#47 Speed Limit Compliance
- Duc Phan
- Nov 17
- 2 min read
The relationship between vehicle speeds, crash risk, and injury severity is well known and is a key topic that continues to be examined heavily in road safety research. Generally, both crash risk and injury severity risk increase with higher speeds. This is a fundamental driver of various efforts to reduce speeds and speeding through a combination of engineering, enforcement, education and regulatory measures. The benefits of speed reduction measures may be crudely estimated by calculating crash rates and relative impact speeds in crashes before and after an intervention. Such estimates are likely to be more reliable if they also account for levels of speed limit compliance, which vary significantly across different environmental contexts, including speed zones. Apparent compliance levels vary not only according to these factors, but also according to the data sources used.
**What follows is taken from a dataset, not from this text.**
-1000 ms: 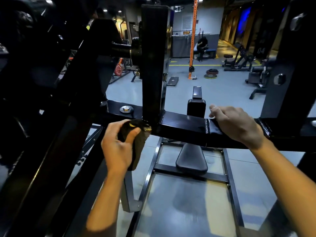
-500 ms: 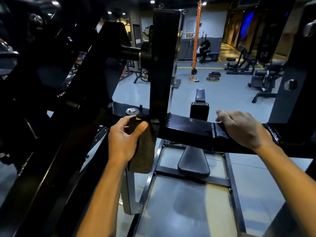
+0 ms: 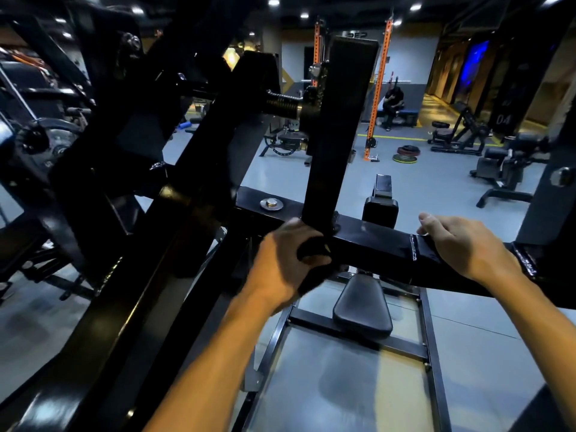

In research published by an Australian insurer, self-reported survey data from 2023 (N=1,000) across Australia suggested that 83% of drivers normally drove at or below the posted speed limit. Isolating Queensland participants only, self-reported compliance was higher at 88%. This contrasts with other research conducted for Queensland Transport and Main Roads in 2021-22 using GPS probe data, which estimated an observed overall compliance rate of 73% across all road types[1]. Bias in the self-report survey data (e.g. socially desirable responding, participant selection) and bias in the GPS probe data likely explain some or much of this difference.
Compliance according to speed zone
Focusing on the GPS probe data for Queensland in 2022, speed limit compliance appears highest in 50km/h zones (87%), and lowest in 100km/h zones (47%). The data also indicate that of those who speed in 100km/h zones (53%), the overwhelming majority is low-level speeding (by 10km/h or less). This may help to explain why compliance is notably higher in 110km/h zones, a motorway speed with which most drivers appear satisfied.
Compliance was lower in 40km/h zones (79%) than in 50km/h zones (87%), which is concerning as the lower limit is specifically aimed at protecting vulnerable road users, including children in school zones. Moreover, of non-compliant cases in 40km/h zones, a relatively smaller proportion involved only low-level speeding. Approximately 14% of observations in 40km/h zones involved moderate or excessive speeding.

Safer speed solutions
As mentioned, a range of engineering, enforcement, education and regulatory measures are available to promote safer speeds and improved compliance. These include:
Safe and credible limits
Self-explaining roads
Vehicle technologies to assist driver compliance
Education for road users
Effective enforcement
Stricter legislation
[1] Kemp, A., et al. (2023). Traffic speed trends on Queensland roads, 2021-2022. Houston Kemp, Sydney.